> [Problem to solve] The complete listing should be restated word for word.
(Provided data)
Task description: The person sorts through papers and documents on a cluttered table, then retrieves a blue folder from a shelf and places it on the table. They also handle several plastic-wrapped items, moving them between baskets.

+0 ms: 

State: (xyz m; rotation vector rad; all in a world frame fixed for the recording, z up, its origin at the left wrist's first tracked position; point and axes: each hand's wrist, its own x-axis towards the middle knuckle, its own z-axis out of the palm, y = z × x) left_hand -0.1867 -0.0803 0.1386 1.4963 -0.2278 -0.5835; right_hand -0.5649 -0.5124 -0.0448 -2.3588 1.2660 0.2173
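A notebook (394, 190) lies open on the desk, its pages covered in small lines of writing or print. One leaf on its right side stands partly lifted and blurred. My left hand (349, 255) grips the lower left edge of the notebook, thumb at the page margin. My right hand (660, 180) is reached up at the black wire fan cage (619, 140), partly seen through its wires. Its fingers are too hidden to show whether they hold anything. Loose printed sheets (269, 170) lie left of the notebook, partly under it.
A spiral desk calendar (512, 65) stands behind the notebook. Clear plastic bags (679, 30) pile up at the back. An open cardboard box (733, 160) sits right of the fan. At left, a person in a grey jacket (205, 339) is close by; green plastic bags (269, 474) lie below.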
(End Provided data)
> [Response to this task]
Task description: The person sorts through papers and documents on a cluttered table, then retrieves a blue folder from a shelf and places it on the table. They also handle several plastic-wrapped items, moving them between baskets.

+0 ms: 

State: (xyz m; rotation vector rad; all in a world frame fixed for the recording, z up, its origin at the left wrist's first tracked position; point and axes: each hand's wrist, its own x-axis towards the middle knuckle, its own z-axis out of the palm, y = z × x) left_hand -0.1867 -0.0803 0.1386 1.4963 -0.2278 -0.5835; right_hand -0.5649 -0.5124 -0.0448 -2.3588 1.2660 0.2173
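A notebook (394, 190) lies open on the desk, its pages covered in small lines of writing or print. One leaf on its right side stands partly lifted and blurred. My left hand (349, 255) grips the lower left edge of the notebook, thumb at the page margin. My right hand (660, 180) is reached up at the black wire fan cage (619, 140), partly seen through its wires. Its fingers are too hidden to show whether they hold anything. Loose printed sheets (269, 170) lie left of the notebook, partly under it.
A spiral desk calendar (512, 65) stands behind the notebook. Clear plastic bags (679, 30) pile up at the back. An open cardboard box (733, 160) sits right of the fan. At left, a person in a grey jacket (205, 339) is close by; green plastic bags (269, 474) lie below.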

The exercise requires no more work.